Although nano materials that store sunlight in chemical bonds have been produced before, researchers on this project say that the new material, which is made using carbon nanotubes in combination with a compound called azobenzene, has a much higher energy density than earlier solutions. In fact the energy density of this solutions is comparable to that of lithium-ion batteries.

Bike powered storage wins design prize

South Africa-based Ideso has won a prestigious international design award for its PowerPac generation and energy storage unit. Retailing at around USD$668, PowerPac attaches to a common-or-garden bicycle to utilise peddle power and can store up to 132Wh of electricity for home use, reports Media Club South Africa.

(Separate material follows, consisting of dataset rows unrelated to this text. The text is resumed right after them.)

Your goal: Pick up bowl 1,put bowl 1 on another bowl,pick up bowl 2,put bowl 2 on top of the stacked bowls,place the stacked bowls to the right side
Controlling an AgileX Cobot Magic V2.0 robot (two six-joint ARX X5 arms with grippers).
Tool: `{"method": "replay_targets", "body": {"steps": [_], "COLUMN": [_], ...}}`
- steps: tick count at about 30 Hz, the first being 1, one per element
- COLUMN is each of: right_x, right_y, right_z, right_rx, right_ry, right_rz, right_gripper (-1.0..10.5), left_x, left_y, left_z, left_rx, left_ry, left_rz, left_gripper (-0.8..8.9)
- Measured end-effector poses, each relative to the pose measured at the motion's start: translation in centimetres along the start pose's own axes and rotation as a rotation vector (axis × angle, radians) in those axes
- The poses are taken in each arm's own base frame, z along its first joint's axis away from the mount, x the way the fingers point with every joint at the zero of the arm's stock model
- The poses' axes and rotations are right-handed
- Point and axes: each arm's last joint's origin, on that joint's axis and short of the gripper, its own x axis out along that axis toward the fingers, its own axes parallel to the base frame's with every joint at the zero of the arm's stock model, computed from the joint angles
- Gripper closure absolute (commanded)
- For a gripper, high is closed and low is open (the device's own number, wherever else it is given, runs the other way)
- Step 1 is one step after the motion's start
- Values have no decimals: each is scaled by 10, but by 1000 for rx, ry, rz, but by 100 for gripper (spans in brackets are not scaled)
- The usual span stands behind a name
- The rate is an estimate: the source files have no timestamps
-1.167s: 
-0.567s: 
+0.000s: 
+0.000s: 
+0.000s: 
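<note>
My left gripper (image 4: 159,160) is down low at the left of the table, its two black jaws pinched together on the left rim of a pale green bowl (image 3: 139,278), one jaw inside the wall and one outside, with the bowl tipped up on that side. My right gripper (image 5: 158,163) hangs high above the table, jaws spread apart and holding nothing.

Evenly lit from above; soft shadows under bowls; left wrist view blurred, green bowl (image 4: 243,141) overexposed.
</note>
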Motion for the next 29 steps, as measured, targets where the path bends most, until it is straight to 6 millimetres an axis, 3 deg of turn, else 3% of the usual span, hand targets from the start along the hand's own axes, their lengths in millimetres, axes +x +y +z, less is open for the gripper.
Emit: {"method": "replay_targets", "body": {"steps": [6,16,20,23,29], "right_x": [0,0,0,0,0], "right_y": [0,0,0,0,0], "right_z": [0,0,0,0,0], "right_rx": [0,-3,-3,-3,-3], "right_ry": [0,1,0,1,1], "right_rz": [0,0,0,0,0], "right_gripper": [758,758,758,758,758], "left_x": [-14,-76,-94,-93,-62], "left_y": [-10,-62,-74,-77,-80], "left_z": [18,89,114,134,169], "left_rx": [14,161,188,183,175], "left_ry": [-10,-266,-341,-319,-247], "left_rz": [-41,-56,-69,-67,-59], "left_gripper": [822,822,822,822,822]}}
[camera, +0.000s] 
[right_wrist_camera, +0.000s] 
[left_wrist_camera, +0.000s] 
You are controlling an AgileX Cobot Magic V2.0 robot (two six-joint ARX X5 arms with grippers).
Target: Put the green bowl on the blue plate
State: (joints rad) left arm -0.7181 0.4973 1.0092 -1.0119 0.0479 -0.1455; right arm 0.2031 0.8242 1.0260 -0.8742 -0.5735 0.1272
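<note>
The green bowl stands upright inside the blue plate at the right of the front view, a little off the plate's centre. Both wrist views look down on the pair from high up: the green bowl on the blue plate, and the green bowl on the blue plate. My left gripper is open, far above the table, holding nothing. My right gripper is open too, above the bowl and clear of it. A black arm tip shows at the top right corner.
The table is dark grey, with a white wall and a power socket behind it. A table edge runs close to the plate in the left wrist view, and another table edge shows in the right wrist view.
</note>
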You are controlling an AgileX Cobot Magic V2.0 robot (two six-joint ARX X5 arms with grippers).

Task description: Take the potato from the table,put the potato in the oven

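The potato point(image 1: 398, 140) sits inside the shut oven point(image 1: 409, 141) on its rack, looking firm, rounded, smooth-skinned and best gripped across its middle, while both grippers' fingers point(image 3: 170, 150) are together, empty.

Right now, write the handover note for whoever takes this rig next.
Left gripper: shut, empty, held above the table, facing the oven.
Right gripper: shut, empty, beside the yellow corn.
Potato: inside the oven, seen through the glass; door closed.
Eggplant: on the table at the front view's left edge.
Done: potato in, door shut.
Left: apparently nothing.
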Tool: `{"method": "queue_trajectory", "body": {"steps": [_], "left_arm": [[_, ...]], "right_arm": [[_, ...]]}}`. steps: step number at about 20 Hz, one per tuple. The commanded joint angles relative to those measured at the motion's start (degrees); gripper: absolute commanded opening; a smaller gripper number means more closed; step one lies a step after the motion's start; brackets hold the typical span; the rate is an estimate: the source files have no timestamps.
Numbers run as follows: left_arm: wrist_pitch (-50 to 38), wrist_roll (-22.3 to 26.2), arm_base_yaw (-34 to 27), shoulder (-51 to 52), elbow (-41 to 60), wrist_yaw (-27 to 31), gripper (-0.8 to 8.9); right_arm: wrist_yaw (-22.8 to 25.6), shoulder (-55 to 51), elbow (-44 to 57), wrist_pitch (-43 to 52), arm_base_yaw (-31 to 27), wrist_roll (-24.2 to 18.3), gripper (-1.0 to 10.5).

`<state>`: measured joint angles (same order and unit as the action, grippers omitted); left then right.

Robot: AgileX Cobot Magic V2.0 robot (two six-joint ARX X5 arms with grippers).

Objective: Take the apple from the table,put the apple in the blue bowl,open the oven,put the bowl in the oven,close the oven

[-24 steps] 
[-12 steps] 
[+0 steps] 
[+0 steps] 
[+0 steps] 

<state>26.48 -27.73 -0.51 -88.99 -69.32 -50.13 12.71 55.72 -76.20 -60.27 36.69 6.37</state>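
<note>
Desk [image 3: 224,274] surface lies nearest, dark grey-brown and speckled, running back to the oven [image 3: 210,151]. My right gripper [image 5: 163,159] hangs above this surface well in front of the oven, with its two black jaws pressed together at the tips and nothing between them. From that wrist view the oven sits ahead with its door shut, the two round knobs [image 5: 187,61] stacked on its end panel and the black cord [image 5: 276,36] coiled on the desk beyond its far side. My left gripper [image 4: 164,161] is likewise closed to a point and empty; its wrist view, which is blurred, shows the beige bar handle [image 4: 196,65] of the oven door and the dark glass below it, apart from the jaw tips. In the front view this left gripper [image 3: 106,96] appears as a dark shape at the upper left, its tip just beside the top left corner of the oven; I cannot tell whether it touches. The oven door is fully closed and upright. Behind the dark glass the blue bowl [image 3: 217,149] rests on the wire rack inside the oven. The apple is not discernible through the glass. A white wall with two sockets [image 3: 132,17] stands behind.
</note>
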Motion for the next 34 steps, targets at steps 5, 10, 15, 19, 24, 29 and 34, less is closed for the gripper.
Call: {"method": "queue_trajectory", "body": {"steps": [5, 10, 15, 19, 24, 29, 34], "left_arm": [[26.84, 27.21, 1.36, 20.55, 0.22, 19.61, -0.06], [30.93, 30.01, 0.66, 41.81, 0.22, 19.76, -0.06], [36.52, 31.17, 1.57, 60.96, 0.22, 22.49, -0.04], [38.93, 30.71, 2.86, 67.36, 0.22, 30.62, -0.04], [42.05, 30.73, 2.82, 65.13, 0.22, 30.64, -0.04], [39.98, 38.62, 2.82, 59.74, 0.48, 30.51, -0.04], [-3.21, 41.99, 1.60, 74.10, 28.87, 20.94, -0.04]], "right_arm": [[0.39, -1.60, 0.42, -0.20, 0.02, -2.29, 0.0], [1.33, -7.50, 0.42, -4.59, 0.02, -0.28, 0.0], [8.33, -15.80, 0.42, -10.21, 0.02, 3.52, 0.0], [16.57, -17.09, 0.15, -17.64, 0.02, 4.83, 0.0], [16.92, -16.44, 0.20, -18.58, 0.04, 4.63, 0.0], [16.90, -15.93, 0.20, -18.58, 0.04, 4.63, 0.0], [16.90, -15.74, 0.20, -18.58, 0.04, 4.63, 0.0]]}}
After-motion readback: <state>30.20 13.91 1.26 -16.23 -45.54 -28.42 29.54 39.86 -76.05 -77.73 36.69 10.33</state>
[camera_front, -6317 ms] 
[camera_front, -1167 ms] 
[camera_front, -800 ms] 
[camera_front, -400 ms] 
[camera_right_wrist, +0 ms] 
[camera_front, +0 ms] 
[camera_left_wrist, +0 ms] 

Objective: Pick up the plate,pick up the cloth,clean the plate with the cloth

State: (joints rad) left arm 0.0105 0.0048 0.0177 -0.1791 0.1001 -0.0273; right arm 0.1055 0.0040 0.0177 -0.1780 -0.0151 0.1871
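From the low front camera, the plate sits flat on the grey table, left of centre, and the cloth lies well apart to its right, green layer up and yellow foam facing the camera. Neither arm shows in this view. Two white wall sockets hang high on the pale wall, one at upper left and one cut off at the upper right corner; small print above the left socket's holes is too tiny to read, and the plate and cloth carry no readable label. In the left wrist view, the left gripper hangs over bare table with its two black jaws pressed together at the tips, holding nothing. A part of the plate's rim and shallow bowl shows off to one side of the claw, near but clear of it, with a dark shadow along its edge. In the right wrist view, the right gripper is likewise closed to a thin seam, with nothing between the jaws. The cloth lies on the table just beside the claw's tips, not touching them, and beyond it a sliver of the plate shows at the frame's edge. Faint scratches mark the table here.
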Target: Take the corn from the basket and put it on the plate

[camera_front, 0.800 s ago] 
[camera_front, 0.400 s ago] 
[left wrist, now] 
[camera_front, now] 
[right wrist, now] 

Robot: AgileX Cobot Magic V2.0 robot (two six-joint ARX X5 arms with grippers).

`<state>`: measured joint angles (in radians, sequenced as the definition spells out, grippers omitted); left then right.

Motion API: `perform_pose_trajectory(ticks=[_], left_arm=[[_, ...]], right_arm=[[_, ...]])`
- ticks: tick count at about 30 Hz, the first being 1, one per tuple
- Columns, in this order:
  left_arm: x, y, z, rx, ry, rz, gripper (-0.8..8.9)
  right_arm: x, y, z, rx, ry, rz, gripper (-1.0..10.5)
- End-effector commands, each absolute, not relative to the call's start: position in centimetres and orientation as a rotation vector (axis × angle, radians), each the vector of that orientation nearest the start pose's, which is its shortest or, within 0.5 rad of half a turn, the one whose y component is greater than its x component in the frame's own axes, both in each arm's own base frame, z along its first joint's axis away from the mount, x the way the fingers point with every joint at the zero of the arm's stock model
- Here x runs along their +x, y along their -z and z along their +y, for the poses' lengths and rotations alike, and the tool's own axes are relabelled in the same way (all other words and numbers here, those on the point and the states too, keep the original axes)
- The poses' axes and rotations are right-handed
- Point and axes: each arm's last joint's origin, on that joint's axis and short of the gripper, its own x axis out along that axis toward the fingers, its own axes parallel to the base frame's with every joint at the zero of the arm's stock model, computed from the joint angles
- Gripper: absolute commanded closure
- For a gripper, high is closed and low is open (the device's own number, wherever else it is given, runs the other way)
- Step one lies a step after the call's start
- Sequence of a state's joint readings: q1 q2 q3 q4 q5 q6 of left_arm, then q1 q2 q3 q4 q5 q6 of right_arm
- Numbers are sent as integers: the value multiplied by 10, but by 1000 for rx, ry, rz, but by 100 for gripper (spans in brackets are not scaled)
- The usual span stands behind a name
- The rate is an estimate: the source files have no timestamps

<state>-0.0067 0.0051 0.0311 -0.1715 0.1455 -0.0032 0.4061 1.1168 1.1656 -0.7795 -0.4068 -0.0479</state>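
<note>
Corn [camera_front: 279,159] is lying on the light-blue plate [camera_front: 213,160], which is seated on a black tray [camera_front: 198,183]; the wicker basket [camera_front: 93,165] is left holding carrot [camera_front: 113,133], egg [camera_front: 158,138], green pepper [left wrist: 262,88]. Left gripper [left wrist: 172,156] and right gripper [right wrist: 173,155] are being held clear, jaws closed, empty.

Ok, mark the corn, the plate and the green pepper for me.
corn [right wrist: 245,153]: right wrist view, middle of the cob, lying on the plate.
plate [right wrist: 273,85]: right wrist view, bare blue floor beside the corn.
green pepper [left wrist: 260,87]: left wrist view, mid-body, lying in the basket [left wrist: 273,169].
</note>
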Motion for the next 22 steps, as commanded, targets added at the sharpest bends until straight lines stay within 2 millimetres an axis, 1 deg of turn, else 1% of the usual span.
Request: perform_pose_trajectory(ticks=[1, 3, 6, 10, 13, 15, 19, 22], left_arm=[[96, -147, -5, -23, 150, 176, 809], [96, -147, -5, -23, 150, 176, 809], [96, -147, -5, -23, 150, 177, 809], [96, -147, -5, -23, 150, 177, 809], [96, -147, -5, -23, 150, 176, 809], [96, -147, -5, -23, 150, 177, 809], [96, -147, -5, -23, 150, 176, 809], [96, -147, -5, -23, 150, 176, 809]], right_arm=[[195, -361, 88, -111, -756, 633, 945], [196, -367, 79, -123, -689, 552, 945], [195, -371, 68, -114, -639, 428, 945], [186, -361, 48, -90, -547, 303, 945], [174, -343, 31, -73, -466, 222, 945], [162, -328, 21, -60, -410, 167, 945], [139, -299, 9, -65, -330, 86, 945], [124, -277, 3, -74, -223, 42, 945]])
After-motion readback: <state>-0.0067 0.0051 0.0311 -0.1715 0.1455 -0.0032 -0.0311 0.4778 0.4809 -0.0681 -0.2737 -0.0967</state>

Electric car batteries enjoy life after death

They may add thousands of dollars to the purchase price of the vehicle itself, but now it looks like used Chevrolet Volt batteries will extend their usefulness in the greening of society beyond their use on the road.

ABB and GM have announced that the lithium-ion packs that power the Chevy Volt have been successfully re-used in a prototype unit that provides 25kW of power and 50kWh of energy for the home, enough to electrify three to five average US homes for two hours, say ABB.

The back-up energy storage unit repackages five used batteries, thus considerably extending their total useful lives and, perhaps, making the initial high cost of the batteries a more attractive initial investment.

Researchers trust rust for energy storage

An integrated solar cell that produces hydrogen as a form of energy storage is being investigated by researchers at the Ecole Polytechnique Fédérale de Lausanne (EPFL), in Switzerland. Converting solar to hydrogen is hardly a new idea, but so far solutions to the problem have been very costly. The EPFL system sidesteps this problem by using iron oxide, better known as rust, and water.

Of course, this is not common-or-garden rust but ‘nanostructured rust’: enhanced with silicon oxide and covered with a nanometer-thin layer of aluminum oxide and cobalt oxide. But it is still cheap to produce, say scientists at EPFL. The one drawback is low efficiency. At 1.4% to 3.6%, the prototype is not going into production anytime soon.

However, researchers are confident they can attain efficiencies of 10% in a few years, for less than USD$80 per square metre.